* **What needs to be done**
Write out the whole listing exactly.

Available data Start Marker

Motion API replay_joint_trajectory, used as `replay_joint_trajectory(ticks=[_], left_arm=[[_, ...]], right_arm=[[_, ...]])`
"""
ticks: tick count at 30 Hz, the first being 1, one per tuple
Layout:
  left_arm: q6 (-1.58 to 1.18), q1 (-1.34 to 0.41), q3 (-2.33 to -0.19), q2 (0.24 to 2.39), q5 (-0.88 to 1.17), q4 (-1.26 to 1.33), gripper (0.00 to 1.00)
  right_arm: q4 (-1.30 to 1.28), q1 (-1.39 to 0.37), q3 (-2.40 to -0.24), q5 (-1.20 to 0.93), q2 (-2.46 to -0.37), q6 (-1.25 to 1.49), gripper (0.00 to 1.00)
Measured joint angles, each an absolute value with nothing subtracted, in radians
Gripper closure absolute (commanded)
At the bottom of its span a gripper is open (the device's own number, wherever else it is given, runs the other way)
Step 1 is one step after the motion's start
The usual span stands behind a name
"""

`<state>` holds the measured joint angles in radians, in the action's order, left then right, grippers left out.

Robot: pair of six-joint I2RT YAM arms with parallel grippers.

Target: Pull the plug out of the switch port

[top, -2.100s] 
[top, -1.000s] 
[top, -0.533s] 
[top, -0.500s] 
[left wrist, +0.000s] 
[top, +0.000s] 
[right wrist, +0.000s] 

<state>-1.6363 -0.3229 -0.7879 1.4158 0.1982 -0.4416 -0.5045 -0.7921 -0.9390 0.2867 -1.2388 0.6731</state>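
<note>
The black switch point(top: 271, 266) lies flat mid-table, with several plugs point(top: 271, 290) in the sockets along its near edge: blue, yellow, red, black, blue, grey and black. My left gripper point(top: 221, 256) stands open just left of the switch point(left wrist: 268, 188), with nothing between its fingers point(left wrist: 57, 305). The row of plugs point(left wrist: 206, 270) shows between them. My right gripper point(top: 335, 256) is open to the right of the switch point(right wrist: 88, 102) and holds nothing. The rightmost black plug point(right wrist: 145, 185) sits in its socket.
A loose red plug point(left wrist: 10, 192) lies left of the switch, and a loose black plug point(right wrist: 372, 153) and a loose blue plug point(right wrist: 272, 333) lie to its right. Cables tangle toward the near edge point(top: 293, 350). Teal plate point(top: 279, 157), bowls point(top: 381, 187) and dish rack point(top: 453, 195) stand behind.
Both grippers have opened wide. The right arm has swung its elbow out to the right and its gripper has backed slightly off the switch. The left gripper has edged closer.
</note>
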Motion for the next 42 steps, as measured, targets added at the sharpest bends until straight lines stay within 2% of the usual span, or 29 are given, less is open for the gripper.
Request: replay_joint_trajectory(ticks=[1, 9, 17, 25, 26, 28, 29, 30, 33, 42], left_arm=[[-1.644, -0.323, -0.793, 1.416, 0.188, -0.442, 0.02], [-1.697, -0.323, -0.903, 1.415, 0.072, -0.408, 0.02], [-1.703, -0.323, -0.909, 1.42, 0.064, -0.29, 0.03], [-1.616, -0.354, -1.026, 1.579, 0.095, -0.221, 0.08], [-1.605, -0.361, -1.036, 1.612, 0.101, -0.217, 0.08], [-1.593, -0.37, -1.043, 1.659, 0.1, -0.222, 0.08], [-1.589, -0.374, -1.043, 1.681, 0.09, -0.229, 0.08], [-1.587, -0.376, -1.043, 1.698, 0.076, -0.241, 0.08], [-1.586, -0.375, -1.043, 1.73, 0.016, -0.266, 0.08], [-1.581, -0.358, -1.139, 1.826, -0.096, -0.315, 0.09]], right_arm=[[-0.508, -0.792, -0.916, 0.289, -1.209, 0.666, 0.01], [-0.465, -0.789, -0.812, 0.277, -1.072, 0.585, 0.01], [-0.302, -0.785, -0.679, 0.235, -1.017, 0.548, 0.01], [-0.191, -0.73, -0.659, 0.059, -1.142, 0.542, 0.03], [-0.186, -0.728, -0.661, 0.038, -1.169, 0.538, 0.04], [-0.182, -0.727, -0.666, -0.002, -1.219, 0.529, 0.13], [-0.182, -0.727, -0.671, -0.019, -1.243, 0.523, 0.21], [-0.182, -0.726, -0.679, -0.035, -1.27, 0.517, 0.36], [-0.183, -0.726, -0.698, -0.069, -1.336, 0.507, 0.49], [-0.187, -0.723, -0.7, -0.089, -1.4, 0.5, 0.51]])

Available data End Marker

* **Response area**
Motion API replay_joint_trajectory, used as `replay_joint_trajectory(ticks=[_], left_arm=[[_, ...]], right_arm=[[_, ...]])`
"""
ticks: tick count at 30 Hz, the first being 1, one per tuple
Layout:
  left_arm: q6 (-1.58 to 1.18), q1 (-1.34 to 0.41), q3 (-2.33 to -0.19), q2 (0.24 to 2.39), q5 (-0.88 to 1.17), q4 (-1.26 to 1.33), gripper (0.00 to 1.00)
  right_arm: q4 (-1.30 to 1.28), q1 (-1.39 to 0.37), q3 (-2.40 to -0.24), q5 (-1.20 to 0.93), q2 (-2.46 to -0.37), q6 (-1.25 to 1.49), gripper (0.00 to 1.00)
Measured joint angles, each an absolute value with nothing subtracted, in radians
Gripper closure absolute (commanded)
At the bottom of its span a gripper is open (the device's own number, wherever else it is given, runs the other way)
Step 1 is one step after the motion's start
The usual span stands behind a name
"""

`<state>` holds the measured joint angles in radians, in the action's order, left then right, grippers left out.

Robot: pair of six-joint I2RT YAM arms with parallel grippers.

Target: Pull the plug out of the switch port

[top, -2.100s] 
[top, -1.000s] 
[top, -0.533s] 
[top, -0.500s] 
[left wrist, +0.000s] 
[top, +0.000s] 
[right wrist, +0.000s] 

<state>-1.6363 -0.3229 -0.7879 1.4158 0.1982 -0.4416 -0.5045 -0.7921 -0.9390 0.2867 -1.2388 0.6731</state>
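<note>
The black switch point(top: 271, 266) lies flat mid-table, with several plugs point(top: 271, 290) in the sockets along its near edge: blue, yellow, red, black, blue, grey and black. My left gripper point(top: 221, 256) stands open just left of the switch point(left wrist: 268, 188), with nothing between its fingers point(left wrist: 57, 305). The row of plugs point(left wrist: 206, 270) shows between them. My right gripper point(top: 335, 256) is open to the right of the switch point(right wrist: 88, 102) and holds nothing. The rightmost black plug point(right wrist: 145, 185) sits in its socket.
A loose red plug point(left wrist: 10, 192) lies left of the switch, and a loose black plug point(right wrist: 372, 153) and a loose blue plug point(right wrist: 272, 333) lie to its right. Cables tangle toward the near edge point(top: 293, 350). Teal plate point(top: 279, 157), bowls point(top: 381, 187) and dish rack point(top: 453, 195) stand behind.
Both grippers have opened wide. The right arm has swung its elbow out to the right and its gripper has backed slightly off the switch. The left gripper has edged closer.
</note>
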Motion for the next 42 steps, as measured, targets added at the sharpest bends until straight lines stay within 2% of the usual span, or 29 are given, less is open for the gripper.
Request: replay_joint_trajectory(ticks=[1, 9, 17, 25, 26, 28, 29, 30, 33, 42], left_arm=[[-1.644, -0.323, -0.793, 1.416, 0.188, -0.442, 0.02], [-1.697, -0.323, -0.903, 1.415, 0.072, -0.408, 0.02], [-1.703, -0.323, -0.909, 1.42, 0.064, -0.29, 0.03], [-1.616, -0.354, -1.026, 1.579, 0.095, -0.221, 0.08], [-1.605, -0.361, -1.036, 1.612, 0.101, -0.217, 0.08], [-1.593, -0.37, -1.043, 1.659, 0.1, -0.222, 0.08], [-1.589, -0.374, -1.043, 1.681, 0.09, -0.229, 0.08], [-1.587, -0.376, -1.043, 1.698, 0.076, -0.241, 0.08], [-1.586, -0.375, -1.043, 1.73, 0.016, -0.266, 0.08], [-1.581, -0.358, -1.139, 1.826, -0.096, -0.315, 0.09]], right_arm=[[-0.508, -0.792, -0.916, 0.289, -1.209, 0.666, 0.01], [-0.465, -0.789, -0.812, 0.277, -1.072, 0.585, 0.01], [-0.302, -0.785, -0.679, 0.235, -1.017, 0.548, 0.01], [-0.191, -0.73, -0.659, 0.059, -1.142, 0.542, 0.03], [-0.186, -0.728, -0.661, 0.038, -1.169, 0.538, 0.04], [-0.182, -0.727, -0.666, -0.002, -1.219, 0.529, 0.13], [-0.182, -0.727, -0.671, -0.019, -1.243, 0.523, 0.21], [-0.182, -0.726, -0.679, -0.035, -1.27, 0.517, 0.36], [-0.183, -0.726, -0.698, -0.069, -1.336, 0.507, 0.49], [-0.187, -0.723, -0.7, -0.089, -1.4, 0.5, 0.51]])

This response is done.